Nexavar approved for treatment of liver cancer in New Zealand

Auckland, March 17, 2009 – The cancer therapy Nexavar® (sorafenib), initially registered in New Zealand last year for treating advanced kidney cancer, has been approved by Medsafe for treating patients with liver cancer (hepatocellular carcinoma).

Developed by Bayer Schering Pharma and Onyx Pharmaceuticals, Nexavar is a new class of treatment that belongs to a group known as multikinase inhibitors or targeted therapies.

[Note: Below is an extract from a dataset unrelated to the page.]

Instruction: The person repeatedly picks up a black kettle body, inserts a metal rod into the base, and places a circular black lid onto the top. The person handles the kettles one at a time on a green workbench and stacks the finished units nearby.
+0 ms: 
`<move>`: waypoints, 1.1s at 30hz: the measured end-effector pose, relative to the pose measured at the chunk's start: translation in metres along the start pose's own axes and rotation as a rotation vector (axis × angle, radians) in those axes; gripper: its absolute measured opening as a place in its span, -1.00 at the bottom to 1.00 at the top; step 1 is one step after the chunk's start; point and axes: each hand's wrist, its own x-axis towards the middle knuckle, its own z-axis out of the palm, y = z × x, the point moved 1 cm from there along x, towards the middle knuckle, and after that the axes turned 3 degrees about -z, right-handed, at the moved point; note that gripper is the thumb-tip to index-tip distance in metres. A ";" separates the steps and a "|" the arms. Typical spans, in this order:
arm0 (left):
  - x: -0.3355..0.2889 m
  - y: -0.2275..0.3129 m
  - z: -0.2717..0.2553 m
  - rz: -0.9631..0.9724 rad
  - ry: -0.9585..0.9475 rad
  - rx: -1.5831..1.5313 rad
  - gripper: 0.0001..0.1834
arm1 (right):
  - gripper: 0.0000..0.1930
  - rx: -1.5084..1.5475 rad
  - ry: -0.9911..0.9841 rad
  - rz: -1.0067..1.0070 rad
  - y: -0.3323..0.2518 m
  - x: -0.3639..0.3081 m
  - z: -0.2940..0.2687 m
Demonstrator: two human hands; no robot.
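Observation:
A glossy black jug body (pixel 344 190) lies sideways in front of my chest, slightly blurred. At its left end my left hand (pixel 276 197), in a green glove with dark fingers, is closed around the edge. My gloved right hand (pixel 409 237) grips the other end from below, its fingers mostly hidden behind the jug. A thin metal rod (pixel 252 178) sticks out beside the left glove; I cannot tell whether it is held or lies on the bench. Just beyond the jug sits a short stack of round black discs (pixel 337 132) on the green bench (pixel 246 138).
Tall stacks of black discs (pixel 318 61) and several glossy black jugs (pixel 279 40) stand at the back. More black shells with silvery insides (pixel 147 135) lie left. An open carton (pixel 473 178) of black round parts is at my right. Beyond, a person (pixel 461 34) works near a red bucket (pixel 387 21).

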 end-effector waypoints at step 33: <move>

It works by slowing tumour growth and reducing the blood supply of the tumour, helping to keep cancer cells from spreading and growing.

Associate Professor Edward Gane, a liver cancer specialist, said the registration of Nexavar for treating liver cancer was a step forward.

“An estimated 150 New Zealanders die annually from liver cancer and this number is expected to double over the next 20 years because of the growing health burden from hepatitis C and hepatitis B, which are the most common causes of liver cancer. An estimated 90,000 New Zealanders have hepatitis B and another 50,000 have hepatitis C.

“Of the 770 cases of liver cancer seen in my Auckland clinic over the last eight years, 24% were Maori and 23% were Pacific Islanders. In most patients, the cancer was diagnosed late when no therapeutic options were available. Less than 20% of newly diagnosed cases of liver cancer were suitable for curative surgery and the average survival was less than three months,” he said.

Nexavar is already approved for liver cancer in Europe and the USA as well as Australia following successful global trial results, which Professor Gane was involved in.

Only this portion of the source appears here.